THE PROBLEM:
Print all entries below exactly, without images.

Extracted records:
++++++++

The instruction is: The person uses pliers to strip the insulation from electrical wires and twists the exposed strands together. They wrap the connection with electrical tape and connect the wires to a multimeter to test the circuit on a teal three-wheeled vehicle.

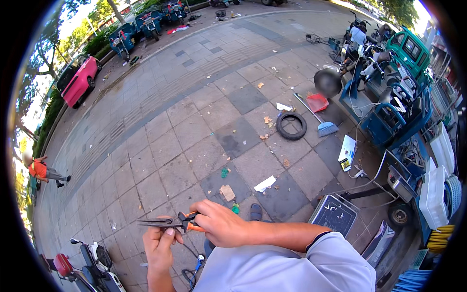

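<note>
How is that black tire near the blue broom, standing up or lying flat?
Lying flat: the black tire rests on its side on the paving, which shows through its open middle.

The orange-handled pliers are partly covered by the right hand. Slender dark tips are partly hidden by the left hand, and how they are joined cannot be told. The gauge is too small to be read. A passer-by is blurred at the head, and the black-and-white scooter is cut off by the lower edge
</note>
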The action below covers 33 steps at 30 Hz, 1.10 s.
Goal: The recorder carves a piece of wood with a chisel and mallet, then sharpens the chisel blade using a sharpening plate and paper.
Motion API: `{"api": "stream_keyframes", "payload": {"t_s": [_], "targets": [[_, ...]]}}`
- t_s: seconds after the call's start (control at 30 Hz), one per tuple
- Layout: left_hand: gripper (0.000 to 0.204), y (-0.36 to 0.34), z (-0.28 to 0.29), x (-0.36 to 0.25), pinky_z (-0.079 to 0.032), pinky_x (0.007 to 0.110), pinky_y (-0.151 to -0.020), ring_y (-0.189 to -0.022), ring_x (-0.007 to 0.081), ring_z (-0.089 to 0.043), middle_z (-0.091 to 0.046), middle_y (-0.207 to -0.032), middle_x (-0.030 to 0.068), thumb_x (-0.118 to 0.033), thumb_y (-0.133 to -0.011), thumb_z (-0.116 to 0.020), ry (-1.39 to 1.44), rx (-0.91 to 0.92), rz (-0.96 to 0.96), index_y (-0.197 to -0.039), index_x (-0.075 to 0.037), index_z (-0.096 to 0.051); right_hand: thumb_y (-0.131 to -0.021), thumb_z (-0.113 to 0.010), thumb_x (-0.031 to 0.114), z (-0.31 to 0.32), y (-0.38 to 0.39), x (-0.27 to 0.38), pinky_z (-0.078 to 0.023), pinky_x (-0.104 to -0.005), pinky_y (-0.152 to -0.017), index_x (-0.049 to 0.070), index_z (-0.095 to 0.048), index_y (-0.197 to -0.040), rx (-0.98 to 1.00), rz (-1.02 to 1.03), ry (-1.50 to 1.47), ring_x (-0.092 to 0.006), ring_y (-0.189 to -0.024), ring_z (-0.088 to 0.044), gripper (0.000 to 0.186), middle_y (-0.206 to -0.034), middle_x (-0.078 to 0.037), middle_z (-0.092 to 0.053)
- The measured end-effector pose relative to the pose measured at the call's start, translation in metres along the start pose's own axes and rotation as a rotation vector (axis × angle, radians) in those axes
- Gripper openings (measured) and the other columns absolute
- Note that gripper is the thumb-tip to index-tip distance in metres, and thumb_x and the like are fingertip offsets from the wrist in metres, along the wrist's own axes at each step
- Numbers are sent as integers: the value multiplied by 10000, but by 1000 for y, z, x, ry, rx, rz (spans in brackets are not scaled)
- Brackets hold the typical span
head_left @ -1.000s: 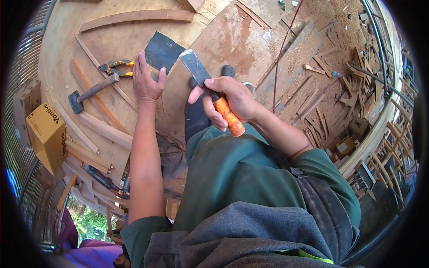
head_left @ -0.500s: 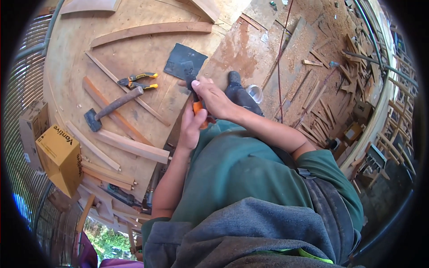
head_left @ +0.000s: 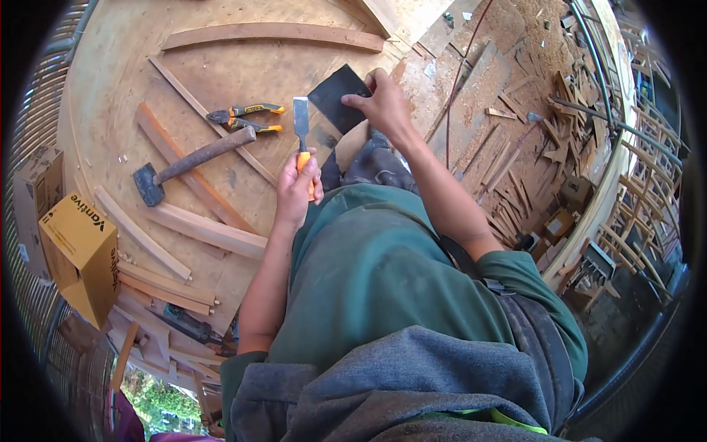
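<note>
A chisel [head_left: 301, 121] with a flat metal blade and an orange handle stands up out of my left hand [head_left: 296, 190], whose fingers are wrapped round the handle. My right hand [head_left: 384, 107] pinches the edge of a square black sheet [head_left: 337, 90] that looks like sandpaper, thumb on top and fingers behind. The sheet is at the edge of the wooden worktop [head_left: 191, 85], just right of the chisel blade and apart from it. Left of the chisel lie pliers [head_left: 243, 118] with black and yellow handles and a hammer [head_left: 199, 162] with a dark head and wooden handle.
A curved wooden piece [head_left: 272, 34] lies at the far side of the worktop, with several wooden strips [head_left: 206, 228] nearer. Cardboard boxes [head_left: 81, 236] stand at the left. Sawdust and wood offcuts [head_left: 508, 177] cover the floor at the right, crossed by a dark red cord [head_left: 458, 81].
My right hand has left the chisel, moved up and right, and taken hold of the black sheet, which is now turned. The left hand keeps the chisel, now slightly further left.
</note>
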<state>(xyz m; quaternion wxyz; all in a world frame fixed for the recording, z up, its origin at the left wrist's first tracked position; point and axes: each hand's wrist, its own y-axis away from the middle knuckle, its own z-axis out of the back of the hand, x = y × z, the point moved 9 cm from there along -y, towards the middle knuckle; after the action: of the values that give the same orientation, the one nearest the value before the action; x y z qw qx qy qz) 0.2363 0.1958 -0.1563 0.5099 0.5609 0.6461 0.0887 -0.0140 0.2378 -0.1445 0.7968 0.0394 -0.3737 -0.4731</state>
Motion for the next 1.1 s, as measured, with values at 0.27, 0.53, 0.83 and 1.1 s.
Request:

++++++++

THE ANSWER:
The instruction is: The person uses pliers to strip the insulation from electrical wires and twists the exposed strands together. They wrap the connection with electrical tape and connect the wires to a multimeter to test the circuit on a teal three-wheeled vehicle.


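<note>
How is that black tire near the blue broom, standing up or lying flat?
Lying flat: the black tire rests on its side on the paving, which shows through its open middle.

The orange-handled pliers are partly covered by the right hand. Slender dark tips are partly hidden by the left hand, and how they are joined cannot be told. The gauge is too small to be read. A passer-by is blurred at the head, and the black-and-white scooter is cut off by the lower edge
</note>
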The action below covers 33 steps at 30 Hz, 1.10 s.
Goal: The recorder carves a piece of wood with a chisel and mallet, then sharpens the chisel blade using a sharpening plate and paper.
Motion API: `{"api": "stream_keyframes", "payload": {"t_s": [_], "targets": [[_, ...]]}}`
- t_s: seconds after the call's start (control at 30 Hz), one per tuple
- Layout: left_hand: gripper (0.000 to 0.204), y (-0.36 to 0.34), z (-0.28 to 0.29), x (-0.36 to 0.25), pinky_z (-0.079 to 0.032), pinky_x (0.007 to 0.110), pinky_y (-0.151 to -0.020), ring_y (-0.189 to -0.022), ring_x (-0.007 to 0.081), ring_z (-0.089 to 0.043), middle_z (-0.091 to 0.046), middle_y (-0.207 to -0.032), middle_x (-0.030 to 0.068), thumb_x (-0.118 to 0.033), thumb_y (-0.133 to -0.011), thumb_z (-0.116 to 0.020), ry (-1.39 to 1.44), rx (-0.91 to 0.92), rz (-0.96 to 0.96), index_y (-0.197 to -0.039), index_x (-0.075 to 0.037), index_z (-0.096 to 0.051); right_hand: thumb_y (-0.131 to -0.021), thumb_z (-0.113 to 0.010), thumb_x (-0.031 to 0.114), z (-0.31 to 0.32), y (-0.38 to 0.39), x (-0.27 to 0.38), pinky_z (-0.078 to 0.023), pinky_x (-0.104 to -0.005), pinky_y (-0.152 to -0.017), index_x (-0.049 to 0.070), index_z (-0.095 to 0.048), index_y (-0.197 to -0.040), rx (-0.98 to 1.00), rz (-1.02 to 1.03), ry (-1.50 to 1.47), ring_x (-0.092 to 0.006), ring_y (-0.189 to -0.024), ring_z (-0.088 to 0.044), gripper (0.000 to 0.186), middle_y (-0.206 to -0.034), middle_x (-0.078 to 0.037), middle_z (-0.092 to 0.053)
- The measured end-effector pose relative to the pose measured at the call's start, translation in metres along the start pose's own axes and rotation as a rotation vector (axis × angle, radians) in those axes
- Gripper openings (measured) and the other columns absolute
- Note that gripper is the thumb-tip to index-tip distance in metres, and thumb_x and the like are fingertip offsets from the wrist in metres, along the wrist's own axes at each step
- Numbers are sent as integers: the value multiplied by 10000, but by 1000 for y, z, x, ry, rx, rz (spans in brackets are not scaled)
- Brackets hold the typical span
head_left @ -1.000s: 
head_left @ -0.500s: 
head_left @ +0.000s: 
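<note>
A chisel [head_left: 301, 121] with a flat metal blade and an orange handle stands up out of my left hand [head_left: 296, 190], whose fingers are wrapped round the handle. My right hand [head_left: 384, 107] pinches the edge of a square black sheet [head_left: 337, 90] that looks like sandpaper, thumb on top and fingers behind. The sheet is at the edge of the wooden worktop [head_left: 191, 85], just right of the chisel blade and apart from it. Left of the chisel lie pliers [head_left: 243, 118] with black and yellow handles and a hammer [head_left: 199, 162] with a dark head and wooden handle.
A curved wooden piece [head_left: 272, 34] lies at the far side of the worktop, with several wooden strips [head_left: 206, 228] nearer. Cardboard boxes [head_left: 81, 236] stand at the left. Sawdust and wood offcuts [head_left: 508, 177] cover the floor at the right, crossed by a dark red cord [head_left: 458, 81].
My right hand has left the chisel, moved up and right, and taken hold of the black sheet, which is now turned. The left hand keeps the chisel, now slightly further left.
</note>
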<state>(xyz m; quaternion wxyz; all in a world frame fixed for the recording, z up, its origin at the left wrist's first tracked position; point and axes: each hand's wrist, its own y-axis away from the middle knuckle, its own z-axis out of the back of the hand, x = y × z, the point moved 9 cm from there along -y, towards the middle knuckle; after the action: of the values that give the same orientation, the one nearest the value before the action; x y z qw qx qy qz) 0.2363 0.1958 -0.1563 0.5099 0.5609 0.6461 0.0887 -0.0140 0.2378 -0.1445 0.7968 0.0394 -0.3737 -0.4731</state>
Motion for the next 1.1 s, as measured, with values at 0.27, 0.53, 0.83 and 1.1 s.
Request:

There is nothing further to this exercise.